Le brouillard

Querida N –

Malgré mon apparente négligence, je ne vous ai pas abandonné. Aujourd’hui âgée de 66 ans, pour la première fois depuis des décennies, ma santé, mon cœur, et mon esprit se sont beaucoup améliorés. C’est comme si j’avais été dans un nuage ces nombreuses années. À travers ce manteau d’obscurité, vous êtes resté en vue, mais au-delà de mon contact. Je vous demande pardon. Est-il possible que vous puissiez me pardonner?

Un événement majeur, l’impulsion du changement qui se manifeste maintenant en moi, a été mon retour en Asie, en Asie du Sud-Est, aux Philippines, où j’ai établi un foyer asiatique, base d’opérations, y compris la résidence légale permanente. Les États-Unis ne sont jamais restés chez moi. Je pensais initialement à mon retour au Pays de Galles, mais le destin m’a ramené à l’est.

Je vous écris maintenant, parce que vous me manquez, parce que la pensée que je vous ai peut-être déjà perdu me fait de la peine, et parce que je crois que vous êtes toujours, avec moi, en quelque sorte, que nous pourrons malgré tout contact, communication, connexion.

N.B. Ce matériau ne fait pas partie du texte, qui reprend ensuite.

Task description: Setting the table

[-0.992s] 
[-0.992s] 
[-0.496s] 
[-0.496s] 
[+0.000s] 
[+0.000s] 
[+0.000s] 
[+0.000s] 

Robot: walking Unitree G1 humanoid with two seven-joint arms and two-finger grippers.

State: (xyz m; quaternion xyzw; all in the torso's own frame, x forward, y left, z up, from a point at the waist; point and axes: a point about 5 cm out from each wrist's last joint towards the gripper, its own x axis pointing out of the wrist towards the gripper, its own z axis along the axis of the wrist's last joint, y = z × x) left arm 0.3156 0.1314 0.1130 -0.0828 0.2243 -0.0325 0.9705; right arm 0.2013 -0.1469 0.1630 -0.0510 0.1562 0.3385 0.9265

Pendant les années de mon brouillard, le français s’était retirés trop profondément dans mon subconscient pour pouvoir l’appeler à volonté. Vous avez tendu la main à plusieurs reprises. Bien que mes lèvres et ma langue aient bougé en réponse, aucun mot n’a été prononcé. N –, mon amour, s’il vous plaît, pardonnez-moi. Vous ai-je tellement déçu que vous vous êtes senti obligé de me libérer, de me purger de la mémoire? J’espère que non.

Est-ce que vous faites Facebook? Mon nom complet – Morgan Owain Morgan-Jones – vous accordera l’accès à moi. Tout est en anglais, mais au moins cela vous donnerait un aperçu de ce que je suis devenu.  J’ai aussi mon blog personnel – https://msquaredvision.watch – en anglais, français, chinois et russe. Là aussi, vous pouvez sentir mon coeur.

Si vous le permettez, veuillez accepter mes excuses, ainsi que ma promesse de ne plus jamais vous quitter. C’est bizarre, je sais; une voix du passé. Autre que la poursuite de l’accomplissement de notre destin commun, je ne veux rien de vous. Je vous ai aimé. Je vous aime. Je vous aimerai toujours. S’il vous plaît, ne m’abandonnez pas.